The next step towards acceptance will be the forthcoming elections. Critics have dismissed the plan as a delusional fantasy because there are huge areas of the country that the SAC does not control. Most Western powers may think the same, and continue shunning the generals in power in Naypyitaw. But it is an entirely different story in the region. China, India, the members of the Association of Southeast Asian Nations, and perhaps even Japan, are likely to argue that it is “better than nothing”, and “a step in the right direction.”
At the same time, it would not be possible to turn the clock back. The resistance may lack a functioning, unified command, and remain divided with fights often being about local rather than national issues. But those internal conflicts are not likely to go away either, and Min Aung Hlaing is clearly not the strongman who can defeat the opposition and bring most of the country under central, governmental control.
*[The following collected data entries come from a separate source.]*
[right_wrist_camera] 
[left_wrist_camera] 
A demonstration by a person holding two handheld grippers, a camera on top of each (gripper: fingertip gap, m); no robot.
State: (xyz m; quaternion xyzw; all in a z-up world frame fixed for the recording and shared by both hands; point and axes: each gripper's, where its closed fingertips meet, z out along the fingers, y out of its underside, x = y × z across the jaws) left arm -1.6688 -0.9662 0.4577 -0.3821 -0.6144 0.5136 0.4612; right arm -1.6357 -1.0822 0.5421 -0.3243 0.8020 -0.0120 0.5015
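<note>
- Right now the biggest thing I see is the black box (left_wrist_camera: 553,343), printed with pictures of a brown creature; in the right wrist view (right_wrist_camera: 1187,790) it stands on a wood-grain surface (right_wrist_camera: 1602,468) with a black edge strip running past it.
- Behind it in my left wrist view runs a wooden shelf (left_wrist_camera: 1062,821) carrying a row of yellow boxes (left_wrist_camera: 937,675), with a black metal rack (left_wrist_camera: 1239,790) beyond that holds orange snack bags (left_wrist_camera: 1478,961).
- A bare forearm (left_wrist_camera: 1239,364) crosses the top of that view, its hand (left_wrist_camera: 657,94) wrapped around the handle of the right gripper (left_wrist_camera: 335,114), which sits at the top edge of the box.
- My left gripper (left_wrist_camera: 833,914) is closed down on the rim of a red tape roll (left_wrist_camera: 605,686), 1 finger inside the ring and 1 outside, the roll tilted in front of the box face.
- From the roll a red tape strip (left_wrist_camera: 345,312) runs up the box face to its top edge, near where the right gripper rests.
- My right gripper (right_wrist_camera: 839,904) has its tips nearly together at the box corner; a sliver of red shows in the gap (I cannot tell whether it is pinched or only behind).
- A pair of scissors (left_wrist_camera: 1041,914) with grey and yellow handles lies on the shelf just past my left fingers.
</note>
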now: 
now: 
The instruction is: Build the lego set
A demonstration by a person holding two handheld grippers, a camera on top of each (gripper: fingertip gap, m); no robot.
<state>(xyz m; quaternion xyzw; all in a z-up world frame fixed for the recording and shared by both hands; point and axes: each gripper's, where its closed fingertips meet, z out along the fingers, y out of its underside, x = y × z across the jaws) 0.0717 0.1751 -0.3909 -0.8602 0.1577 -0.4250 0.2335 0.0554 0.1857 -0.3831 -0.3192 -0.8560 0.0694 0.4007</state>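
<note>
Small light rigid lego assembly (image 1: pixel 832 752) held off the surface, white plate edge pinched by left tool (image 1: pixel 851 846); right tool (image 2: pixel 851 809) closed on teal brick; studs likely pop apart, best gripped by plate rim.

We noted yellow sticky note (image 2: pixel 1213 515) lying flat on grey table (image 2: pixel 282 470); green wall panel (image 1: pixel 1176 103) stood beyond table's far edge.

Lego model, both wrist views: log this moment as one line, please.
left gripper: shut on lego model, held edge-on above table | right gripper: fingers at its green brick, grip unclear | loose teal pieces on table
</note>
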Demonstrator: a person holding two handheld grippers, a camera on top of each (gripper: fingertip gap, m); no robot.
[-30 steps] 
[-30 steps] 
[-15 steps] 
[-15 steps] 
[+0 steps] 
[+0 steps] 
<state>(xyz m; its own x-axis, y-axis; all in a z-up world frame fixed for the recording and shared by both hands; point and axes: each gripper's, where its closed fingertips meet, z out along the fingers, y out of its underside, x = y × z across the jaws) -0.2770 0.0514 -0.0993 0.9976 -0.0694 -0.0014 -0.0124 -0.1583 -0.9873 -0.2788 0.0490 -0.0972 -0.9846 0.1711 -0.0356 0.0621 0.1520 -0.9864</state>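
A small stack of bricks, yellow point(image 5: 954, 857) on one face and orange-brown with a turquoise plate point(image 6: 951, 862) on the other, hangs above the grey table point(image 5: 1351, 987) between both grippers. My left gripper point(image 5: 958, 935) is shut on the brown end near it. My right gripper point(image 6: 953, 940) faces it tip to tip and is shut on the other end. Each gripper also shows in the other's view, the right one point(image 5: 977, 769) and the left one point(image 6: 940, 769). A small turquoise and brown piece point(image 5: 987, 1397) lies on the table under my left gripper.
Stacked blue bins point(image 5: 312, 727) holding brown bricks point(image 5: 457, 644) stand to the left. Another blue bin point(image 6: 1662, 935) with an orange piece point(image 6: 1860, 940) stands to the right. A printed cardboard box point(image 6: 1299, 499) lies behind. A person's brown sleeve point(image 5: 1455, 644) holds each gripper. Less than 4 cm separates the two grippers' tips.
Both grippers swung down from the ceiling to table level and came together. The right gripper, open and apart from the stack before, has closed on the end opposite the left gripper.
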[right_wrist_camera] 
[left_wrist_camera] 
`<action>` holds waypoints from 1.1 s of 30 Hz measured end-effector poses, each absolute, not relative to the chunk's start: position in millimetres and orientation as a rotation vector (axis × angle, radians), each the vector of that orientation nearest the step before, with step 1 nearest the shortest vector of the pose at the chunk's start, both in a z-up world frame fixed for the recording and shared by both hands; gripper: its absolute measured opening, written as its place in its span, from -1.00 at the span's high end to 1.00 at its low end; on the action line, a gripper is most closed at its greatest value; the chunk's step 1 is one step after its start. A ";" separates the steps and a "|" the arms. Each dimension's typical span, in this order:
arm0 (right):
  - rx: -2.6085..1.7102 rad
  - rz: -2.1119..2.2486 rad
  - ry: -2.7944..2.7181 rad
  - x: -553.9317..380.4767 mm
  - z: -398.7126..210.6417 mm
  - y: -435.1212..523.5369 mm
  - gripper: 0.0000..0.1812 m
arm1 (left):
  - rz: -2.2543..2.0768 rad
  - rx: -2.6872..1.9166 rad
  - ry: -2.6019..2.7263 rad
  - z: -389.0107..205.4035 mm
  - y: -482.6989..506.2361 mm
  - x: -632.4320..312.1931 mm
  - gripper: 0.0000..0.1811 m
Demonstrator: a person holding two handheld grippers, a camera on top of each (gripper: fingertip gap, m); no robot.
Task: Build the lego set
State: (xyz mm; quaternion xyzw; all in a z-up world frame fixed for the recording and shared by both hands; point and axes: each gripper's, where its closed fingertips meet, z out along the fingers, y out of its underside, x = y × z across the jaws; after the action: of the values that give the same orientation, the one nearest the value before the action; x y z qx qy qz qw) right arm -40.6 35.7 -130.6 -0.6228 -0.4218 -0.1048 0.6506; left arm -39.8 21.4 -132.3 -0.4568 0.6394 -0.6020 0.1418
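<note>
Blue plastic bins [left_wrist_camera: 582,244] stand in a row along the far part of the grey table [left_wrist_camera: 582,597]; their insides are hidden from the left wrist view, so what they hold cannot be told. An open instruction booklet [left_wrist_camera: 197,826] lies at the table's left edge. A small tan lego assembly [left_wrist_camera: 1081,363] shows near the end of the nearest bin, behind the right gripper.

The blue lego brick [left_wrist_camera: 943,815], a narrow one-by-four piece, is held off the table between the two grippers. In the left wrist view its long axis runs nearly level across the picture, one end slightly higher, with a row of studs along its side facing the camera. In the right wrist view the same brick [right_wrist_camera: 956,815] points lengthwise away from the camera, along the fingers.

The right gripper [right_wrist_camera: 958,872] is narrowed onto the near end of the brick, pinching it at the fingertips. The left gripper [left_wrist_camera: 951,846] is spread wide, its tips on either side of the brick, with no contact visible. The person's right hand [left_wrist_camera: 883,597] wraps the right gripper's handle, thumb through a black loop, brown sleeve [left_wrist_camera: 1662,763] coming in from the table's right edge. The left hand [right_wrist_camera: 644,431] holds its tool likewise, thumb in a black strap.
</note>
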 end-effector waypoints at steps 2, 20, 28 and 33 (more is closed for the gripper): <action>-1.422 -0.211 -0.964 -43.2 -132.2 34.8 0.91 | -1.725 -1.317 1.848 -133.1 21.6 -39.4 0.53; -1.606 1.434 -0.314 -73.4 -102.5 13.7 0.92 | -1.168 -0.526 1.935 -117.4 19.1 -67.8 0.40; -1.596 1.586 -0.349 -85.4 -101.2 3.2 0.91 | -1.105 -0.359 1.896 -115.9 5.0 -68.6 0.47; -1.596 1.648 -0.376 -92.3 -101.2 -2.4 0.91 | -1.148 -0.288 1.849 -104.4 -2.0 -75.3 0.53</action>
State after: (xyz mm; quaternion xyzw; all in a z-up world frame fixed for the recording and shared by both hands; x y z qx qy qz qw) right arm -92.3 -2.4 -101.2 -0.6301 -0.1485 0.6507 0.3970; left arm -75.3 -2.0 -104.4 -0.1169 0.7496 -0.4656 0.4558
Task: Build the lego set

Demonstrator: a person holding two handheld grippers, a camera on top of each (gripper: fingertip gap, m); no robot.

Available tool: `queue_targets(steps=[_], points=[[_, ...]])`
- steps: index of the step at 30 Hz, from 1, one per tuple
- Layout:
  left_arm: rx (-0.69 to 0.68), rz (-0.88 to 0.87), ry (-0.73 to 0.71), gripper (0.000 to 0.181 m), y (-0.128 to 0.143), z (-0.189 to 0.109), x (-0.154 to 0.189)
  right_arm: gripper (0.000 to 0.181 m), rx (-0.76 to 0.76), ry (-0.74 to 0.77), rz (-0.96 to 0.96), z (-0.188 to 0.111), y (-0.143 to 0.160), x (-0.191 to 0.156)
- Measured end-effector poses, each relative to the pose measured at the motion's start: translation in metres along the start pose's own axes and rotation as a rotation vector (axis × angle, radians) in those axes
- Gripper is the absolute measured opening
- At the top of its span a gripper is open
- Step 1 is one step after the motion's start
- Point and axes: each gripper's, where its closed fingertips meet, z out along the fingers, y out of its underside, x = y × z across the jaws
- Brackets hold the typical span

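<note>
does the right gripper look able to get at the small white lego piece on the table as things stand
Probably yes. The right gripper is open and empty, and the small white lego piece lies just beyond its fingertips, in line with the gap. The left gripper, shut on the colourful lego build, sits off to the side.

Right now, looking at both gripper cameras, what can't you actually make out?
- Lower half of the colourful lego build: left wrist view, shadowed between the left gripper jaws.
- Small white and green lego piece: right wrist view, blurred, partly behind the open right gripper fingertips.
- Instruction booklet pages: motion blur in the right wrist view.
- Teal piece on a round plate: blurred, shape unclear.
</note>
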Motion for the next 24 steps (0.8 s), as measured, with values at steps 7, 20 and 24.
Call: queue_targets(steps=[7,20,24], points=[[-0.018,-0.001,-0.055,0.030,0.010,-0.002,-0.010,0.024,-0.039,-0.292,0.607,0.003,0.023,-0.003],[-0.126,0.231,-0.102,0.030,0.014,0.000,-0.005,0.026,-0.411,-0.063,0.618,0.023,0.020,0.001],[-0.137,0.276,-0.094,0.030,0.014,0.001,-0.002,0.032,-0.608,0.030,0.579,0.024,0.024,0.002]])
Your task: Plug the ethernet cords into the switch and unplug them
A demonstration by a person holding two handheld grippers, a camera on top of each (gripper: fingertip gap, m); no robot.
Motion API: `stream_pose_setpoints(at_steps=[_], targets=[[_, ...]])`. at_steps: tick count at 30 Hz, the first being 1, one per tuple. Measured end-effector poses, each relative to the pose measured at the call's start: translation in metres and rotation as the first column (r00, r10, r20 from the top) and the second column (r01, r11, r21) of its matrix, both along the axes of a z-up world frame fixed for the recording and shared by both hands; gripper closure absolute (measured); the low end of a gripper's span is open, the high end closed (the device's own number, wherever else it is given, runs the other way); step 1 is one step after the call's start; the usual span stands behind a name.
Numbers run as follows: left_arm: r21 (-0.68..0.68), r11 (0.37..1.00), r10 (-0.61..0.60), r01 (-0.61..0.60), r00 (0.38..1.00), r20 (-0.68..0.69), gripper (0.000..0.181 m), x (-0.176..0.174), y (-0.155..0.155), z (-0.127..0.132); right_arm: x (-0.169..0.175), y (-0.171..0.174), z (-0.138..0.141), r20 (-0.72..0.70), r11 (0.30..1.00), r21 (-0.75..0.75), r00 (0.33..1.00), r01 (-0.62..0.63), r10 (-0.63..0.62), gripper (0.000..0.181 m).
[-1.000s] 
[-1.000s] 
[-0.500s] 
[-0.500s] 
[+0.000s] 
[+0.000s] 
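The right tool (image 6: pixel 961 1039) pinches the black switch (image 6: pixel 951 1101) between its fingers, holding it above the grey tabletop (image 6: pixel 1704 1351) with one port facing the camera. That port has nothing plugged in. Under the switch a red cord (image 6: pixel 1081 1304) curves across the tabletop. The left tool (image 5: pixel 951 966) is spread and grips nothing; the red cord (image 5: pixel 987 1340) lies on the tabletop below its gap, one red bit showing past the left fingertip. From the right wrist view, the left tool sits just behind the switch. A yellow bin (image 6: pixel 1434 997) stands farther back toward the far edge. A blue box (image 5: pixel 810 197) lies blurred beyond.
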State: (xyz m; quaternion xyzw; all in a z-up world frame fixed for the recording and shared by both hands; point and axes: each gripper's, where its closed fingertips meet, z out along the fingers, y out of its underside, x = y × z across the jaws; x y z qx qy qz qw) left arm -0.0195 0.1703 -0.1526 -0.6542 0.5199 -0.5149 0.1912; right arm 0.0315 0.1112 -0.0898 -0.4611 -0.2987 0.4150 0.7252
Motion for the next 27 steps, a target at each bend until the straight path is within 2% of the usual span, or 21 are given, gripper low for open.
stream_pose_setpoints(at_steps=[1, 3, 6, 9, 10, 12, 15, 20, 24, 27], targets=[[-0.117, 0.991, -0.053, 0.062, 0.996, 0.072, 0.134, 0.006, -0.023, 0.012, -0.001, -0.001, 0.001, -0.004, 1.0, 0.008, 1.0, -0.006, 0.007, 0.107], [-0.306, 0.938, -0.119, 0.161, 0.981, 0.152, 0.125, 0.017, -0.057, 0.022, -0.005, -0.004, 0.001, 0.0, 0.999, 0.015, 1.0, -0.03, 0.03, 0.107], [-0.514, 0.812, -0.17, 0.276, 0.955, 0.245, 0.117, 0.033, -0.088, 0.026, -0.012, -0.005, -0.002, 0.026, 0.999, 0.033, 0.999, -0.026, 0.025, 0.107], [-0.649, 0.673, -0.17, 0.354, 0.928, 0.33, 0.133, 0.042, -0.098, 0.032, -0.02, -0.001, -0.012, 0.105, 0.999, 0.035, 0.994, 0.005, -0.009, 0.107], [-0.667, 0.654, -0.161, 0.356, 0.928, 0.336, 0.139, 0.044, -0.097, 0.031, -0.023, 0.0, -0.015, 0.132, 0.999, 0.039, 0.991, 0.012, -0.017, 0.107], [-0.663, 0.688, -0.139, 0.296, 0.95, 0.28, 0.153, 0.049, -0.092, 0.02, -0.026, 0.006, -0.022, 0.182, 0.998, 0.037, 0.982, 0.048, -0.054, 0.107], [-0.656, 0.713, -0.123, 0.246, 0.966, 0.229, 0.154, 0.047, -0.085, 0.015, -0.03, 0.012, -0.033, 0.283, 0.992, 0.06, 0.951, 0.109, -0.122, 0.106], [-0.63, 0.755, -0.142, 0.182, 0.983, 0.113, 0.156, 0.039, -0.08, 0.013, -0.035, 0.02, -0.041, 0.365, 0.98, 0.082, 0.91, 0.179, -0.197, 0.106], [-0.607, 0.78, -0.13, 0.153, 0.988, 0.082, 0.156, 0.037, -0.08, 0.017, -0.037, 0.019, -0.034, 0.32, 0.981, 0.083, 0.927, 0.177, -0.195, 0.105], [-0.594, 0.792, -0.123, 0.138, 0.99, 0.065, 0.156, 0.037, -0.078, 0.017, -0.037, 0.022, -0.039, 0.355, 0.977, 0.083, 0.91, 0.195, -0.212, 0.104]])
His deputy, Vice-Senior General Soe Win, has far more combat experience, is more hardline, and is seen as a likely candidate for the top position in the military. Observers and analysts can only wait and see, but within a year or so, there may be a President Min Aung Hlaing and a Commander-in-Chief Soe Win. Or there may not. The Myanmar military’s leadership is as opaque as the erstwhile Soviet Union was for Kremlinologists, and as China and other totalitarian states are today. But what appears likely is that the military, in one guise or another, will remain in power for the foreseeable future.
Bertil Lintner is a Swedish journalist, author and strategic consultant who has been writing about Asia for nearly four decades.
This article was originally published on The Irrawaddy.
Views in this article are author’s own and do not necessarily reflect CGS policy.